What is being asked
The expected answer is every line from the material below that has the word "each".

========

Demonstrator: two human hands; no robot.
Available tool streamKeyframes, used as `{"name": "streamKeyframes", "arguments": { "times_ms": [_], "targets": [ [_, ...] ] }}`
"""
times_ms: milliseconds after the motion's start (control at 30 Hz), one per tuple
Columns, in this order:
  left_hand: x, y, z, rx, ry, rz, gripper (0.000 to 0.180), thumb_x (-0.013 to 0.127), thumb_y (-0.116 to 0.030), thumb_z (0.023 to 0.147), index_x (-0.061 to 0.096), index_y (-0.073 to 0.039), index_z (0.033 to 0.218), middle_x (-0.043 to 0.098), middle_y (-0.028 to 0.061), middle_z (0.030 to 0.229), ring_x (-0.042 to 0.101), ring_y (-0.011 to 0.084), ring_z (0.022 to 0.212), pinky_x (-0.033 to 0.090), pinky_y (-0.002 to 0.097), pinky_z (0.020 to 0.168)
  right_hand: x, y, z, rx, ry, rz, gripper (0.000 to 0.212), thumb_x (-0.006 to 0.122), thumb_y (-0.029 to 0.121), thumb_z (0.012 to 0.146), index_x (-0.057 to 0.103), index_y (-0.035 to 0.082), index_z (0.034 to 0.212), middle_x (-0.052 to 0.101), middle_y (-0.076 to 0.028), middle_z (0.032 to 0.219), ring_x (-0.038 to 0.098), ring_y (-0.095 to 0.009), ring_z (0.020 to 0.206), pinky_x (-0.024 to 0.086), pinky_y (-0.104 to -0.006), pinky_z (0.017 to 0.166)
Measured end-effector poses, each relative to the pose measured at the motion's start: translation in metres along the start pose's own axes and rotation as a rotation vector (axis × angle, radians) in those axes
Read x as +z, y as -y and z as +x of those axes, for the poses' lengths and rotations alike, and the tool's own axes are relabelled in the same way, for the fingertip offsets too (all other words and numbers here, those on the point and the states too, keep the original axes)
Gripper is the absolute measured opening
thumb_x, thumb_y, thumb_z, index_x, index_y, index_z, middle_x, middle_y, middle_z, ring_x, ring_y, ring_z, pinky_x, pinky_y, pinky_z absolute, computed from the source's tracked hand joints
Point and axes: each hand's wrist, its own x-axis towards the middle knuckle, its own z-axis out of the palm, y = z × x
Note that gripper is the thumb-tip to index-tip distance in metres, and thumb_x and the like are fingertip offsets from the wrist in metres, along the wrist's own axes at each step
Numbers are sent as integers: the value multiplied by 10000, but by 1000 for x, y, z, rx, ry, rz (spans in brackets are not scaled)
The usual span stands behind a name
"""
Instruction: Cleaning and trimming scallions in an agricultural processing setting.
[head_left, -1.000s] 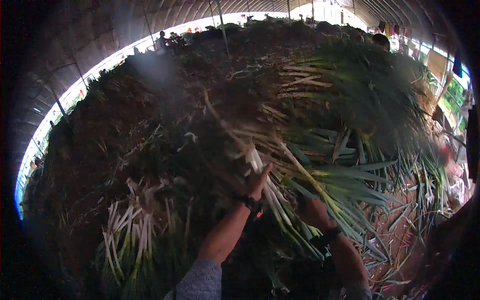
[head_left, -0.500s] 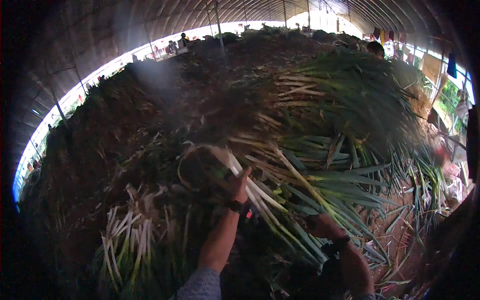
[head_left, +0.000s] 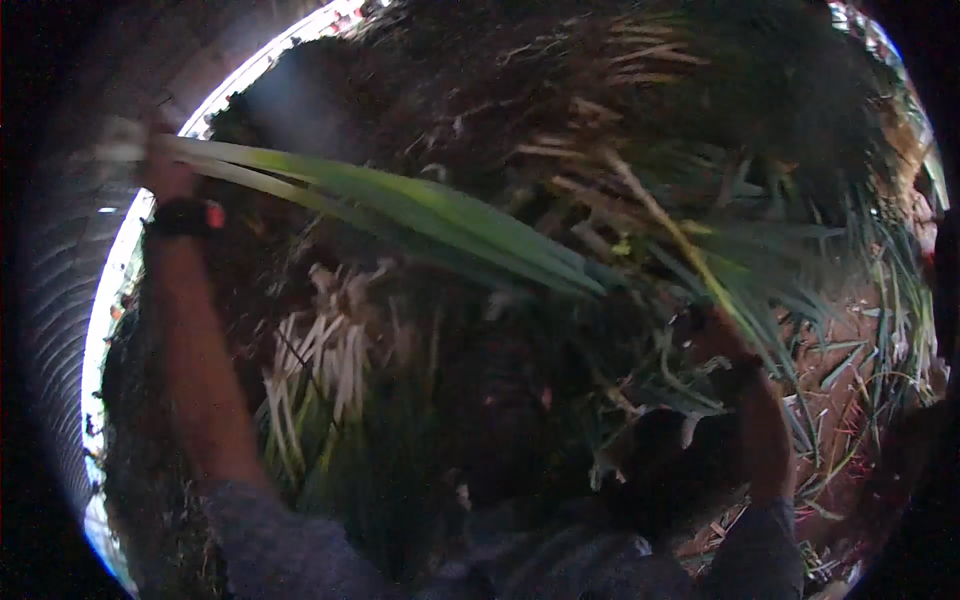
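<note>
My left hand, at the far left with the arm stretched out, is closed around the white stems of a few long green onions. Their green leaves trail right and down toward the middle. Lower right, my right hand is beside a single yellowish-green onion stalk on the pile. Shadow and blur hide its fingers, so I cannot tell whether it grips anything. A dark watch with a red spot is on my left wrist.
A bunch of green onions with pale root ends stands at the lower left. More onions are heaped at the far right. Loose leaves and scraps litter the brown ground on the right. A bright gap edges the curved shelter wall.
My left hand has swung far left and up, drawing the green onions off the pile. My right hand has stayed near the right-hand leaves. The view has tipped downward and turned.
</note>
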Motion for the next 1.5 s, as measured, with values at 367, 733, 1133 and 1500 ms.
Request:
{"name": "streamKeyframes", "arguments": {
  "times_ms": [367,733,1133,1500],
  "targets": [
    [-203,-34,10,-70,177,1025,281,583,-321,925,557,-66,1040,564,19,820,545,141,744,462,331,650,2,-45,11,93,-16,80,280,658,309,791,665,54,906,647,-162,754,644,-300,707,487,-418,654],
    [-68,107,-186,-697,775,600,249,589,-327,918,614,-80,916,577,2,749,542,116,677,444,312,586,-24,-76,-4,162,-198,-268,345,602,419,841,689,105,956,684,-150,876,658,-350,803,508,-466,669],
    [419,-60,-404,-635,1461,-289,330,675,-345,874,617,-44,996,650,50,940,648,162,795,545,316,652,-72,-116,-56,268,113,-458,322,601,332,821,684,23,853,655,-173,759,653,-335,726,509,-454,687],
    [529,-87,-537,-1242,1284,-362,664,660,-464,846,453,-77,1344,525,86,1235,641,230,865,567,357,597,-95,-105,-88,463,-47,-214,318,697,306,762,661,17,889,660,-182,802,650,-315,742,501,-419,659]
  ]
}}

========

Task solution
Measured end-effector poses, each relative to the pose measured at the motion's start: translation in metres along the start pose's own axes and rotation as a rotation vector (axis × angle, radians) in those axes
Point and axes: each hand's wrist, its own x-axis towards the middle knuckle, its own z-axis out of the palm, y = z × x
Note that gripper is the thumb-tip to index-tip distance in metres, and thumb_x and the like are fingertip offsets from the wrist in metres, along the wrist's own axes at each step

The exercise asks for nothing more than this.